The root of this problem stems from a well-known problem in Reinforcement Learning: the curse of dimensionality. It describes how the number of states grows exponentially with task complexity, easily becoming a computationally intractable problem. Improving sampling efficiency is therefore paramount to deploying Reinforcement Learning models in complex scenarios.

Sample efficiency refers to the amount of data the agent needs to experience to reach a chosen target level of performance [3]. The fewer interactions with the environment required for the agent to learn a good control strategy, the more efficient the learning method. The sample efficiency can be increased by better structuring the model to process the collected data more efficiently and by using better strategies to interact with the environment. A promising approach is data efficient Hierarchical Reinforcement Learning (HRL).

What is Hierarchical Reinforcement Learning?

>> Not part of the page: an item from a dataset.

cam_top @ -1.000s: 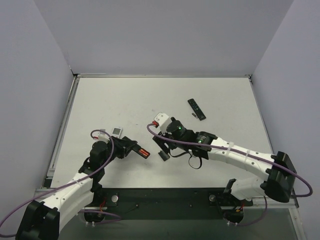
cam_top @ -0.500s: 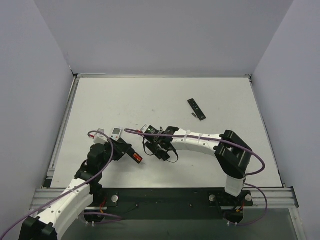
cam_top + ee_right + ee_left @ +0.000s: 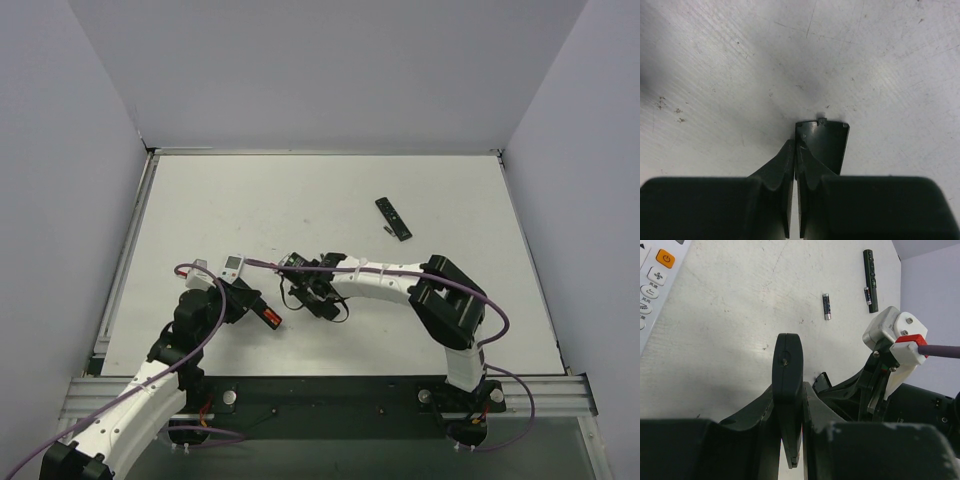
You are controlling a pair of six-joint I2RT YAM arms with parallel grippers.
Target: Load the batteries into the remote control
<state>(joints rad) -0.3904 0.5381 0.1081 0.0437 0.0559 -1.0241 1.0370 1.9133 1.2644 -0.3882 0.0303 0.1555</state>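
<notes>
Top external view has my left gripper (image 3: 258,311) clamped on a black remote (image 3: 272,320), turned on edge, I judge so its battery bay faces my right gripper (image 3: 796,155), which is pinched shut on a thin black cover (image 3: 824,142) close beside it. One dark battery (image 3: 826,306) lies alone farther out, and a second battery (image 3: 866,295) sits just beside a slim remote (image 3: 869,275). A white remote (image 3: 655,275) rests near my left wrist on the scuffed white table (image 3: 250,200), with pale lilac walls (image 3: 330,70) closing three sides.

Bright, even light with soft shadows (close foregrounds blurred).
</notes>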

Hierarchical Reinforcement Learning addresses problems such as sample inefficiency, scalability, and generalization. By decomposing the problem into modules with various levels of abstraction, efficiency is increased. It contrasts with end-to-end learning, which consists of optimizing over a single model. It is solely responsible for processing the input coming from the sensors and outputting the decision to be sent to the actuators.

Several studies in neuroscience and behavioral psychology suggest that our brains in a hierarchical manner. For example, even infants use temporal abstraction to generate subgoals when solving their tasks [4]. Guiding our behavior in accordance with goals, plans, and broader contextual knowledge is what distinguishes humans and allows us to solve complex problems [5].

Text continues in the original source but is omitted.